» **Task objective**: Among the records below, find the line that has "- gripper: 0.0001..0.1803"; from there, give the lines again exactly, and stop after the line that has "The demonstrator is".

==*==

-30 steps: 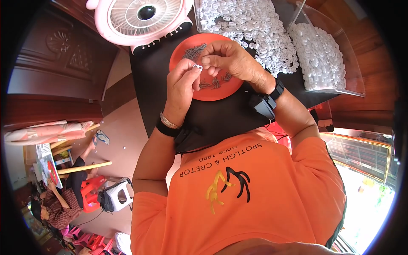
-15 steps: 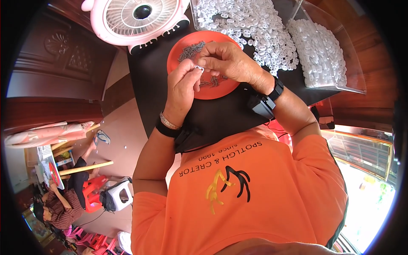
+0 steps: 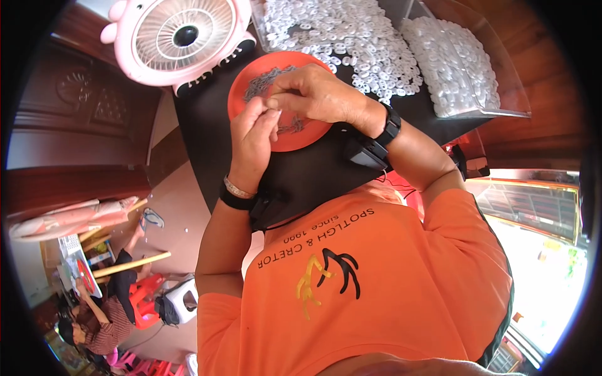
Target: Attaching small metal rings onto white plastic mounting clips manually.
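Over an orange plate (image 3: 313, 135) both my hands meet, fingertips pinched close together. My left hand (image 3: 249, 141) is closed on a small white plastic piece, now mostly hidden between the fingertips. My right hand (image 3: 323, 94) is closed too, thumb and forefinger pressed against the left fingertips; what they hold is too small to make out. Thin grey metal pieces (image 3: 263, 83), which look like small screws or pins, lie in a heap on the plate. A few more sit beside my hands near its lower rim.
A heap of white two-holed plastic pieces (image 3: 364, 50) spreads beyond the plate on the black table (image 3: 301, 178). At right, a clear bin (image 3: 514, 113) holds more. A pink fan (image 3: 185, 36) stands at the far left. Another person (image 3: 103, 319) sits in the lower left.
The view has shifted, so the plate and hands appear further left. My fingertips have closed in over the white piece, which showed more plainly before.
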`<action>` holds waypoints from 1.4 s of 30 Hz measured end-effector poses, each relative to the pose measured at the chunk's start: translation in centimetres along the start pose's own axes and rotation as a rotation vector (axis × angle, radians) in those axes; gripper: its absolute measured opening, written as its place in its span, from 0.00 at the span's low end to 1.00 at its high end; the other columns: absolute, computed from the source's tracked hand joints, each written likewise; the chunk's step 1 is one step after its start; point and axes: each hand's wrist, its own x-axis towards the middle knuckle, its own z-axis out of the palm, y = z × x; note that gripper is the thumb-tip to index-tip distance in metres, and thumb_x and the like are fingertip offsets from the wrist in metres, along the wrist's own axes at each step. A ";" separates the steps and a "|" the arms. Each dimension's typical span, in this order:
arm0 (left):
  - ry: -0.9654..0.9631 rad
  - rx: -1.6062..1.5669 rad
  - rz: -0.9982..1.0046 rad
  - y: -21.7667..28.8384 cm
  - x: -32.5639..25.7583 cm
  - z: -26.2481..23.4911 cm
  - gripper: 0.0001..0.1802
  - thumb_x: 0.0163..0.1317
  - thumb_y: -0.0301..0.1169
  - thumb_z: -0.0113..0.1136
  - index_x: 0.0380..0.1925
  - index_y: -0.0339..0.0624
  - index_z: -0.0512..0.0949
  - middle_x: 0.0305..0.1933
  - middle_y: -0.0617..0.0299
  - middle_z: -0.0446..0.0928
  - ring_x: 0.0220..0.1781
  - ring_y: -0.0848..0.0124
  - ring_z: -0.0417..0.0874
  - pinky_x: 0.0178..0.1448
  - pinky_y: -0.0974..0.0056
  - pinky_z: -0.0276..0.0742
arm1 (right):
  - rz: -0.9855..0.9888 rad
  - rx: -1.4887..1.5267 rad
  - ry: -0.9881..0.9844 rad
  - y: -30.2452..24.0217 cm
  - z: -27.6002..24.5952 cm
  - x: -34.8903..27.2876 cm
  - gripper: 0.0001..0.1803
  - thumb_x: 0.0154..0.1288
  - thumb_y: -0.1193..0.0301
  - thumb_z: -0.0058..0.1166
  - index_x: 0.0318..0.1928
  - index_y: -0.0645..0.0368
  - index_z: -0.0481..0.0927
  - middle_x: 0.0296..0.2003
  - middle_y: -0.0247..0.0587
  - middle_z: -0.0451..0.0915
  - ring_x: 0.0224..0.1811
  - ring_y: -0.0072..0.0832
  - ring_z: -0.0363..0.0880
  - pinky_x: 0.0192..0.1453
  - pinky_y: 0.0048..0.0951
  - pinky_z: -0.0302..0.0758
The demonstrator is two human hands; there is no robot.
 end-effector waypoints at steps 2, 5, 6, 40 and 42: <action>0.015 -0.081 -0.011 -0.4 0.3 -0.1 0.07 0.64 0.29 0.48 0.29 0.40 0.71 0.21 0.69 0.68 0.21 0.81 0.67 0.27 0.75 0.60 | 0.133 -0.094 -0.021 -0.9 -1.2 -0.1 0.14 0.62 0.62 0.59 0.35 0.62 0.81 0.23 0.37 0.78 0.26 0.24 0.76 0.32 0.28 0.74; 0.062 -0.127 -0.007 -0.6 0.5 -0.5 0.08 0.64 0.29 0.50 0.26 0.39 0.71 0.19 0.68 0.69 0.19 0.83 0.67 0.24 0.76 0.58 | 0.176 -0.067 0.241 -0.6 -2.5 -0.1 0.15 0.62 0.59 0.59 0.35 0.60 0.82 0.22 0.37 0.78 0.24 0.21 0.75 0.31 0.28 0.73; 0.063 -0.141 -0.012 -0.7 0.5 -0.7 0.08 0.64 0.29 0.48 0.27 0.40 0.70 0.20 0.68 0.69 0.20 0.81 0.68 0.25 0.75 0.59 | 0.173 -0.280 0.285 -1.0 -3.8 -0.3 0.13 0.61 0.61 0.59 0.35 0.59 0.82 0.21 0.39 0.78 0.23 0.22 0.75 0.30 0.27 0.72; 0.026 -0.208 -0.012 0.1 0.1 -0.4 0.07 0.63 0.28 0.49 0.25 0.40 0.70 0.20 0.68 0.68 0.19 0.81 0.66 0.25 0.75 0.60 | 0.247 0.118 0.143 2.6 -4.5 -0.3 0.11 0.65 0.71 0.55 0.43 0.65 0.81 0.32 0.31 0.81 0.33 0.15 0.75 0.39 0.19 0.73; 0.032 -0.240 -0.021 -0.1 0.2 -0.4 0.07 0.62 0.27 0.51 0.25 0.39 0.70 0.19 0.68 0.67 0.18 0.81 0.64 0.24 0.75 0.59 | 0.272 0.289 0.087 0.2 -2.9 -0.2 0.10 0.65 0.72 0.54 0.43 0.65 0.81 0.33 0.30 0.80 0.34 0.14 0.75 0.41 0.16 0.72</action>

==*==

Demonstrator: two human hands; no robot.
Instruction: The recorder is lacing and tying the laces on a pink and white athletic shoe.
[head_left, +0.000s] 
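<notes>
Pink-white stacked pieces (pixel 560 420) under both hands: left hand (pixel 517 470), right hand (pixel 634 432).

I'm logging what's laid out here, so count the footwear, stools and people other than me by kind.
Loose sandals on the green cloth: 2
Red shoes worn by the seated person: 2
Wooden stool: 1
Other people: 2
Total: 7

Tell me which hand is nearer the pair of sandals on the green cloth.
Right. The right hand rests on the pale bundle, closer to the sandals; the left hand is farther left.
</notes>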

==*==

» **Your response**:
  - gripper: 0.0001..0.1803
  - thumb_x: 0.0154..0.1288
  - thumb_y: -0.1193..0.0301
  - thumb_z: -0.0058..0.1166
  - index_x: 0.0318..0.1928
  - index_y: -0.0645..0.0368
  - index_z: -0.0481..0.0927
  - middle_x: 0.0296..0.2003
  - middle_y: -0.0247..0.0587
  - middle_z: -0.0451..0.0915
  - ring_x: 0.0224..0.1811
  - ring_y: -0.0072..0.0832
  - ring_z: -0.0363..0.0880
  - pinky_x: 0.0192..0.1453
  - pinky_y: 0.0048..0.0951
  - pinky_z: -0.0302..0.0758
The demonstrator is two human hands; there is no robot.

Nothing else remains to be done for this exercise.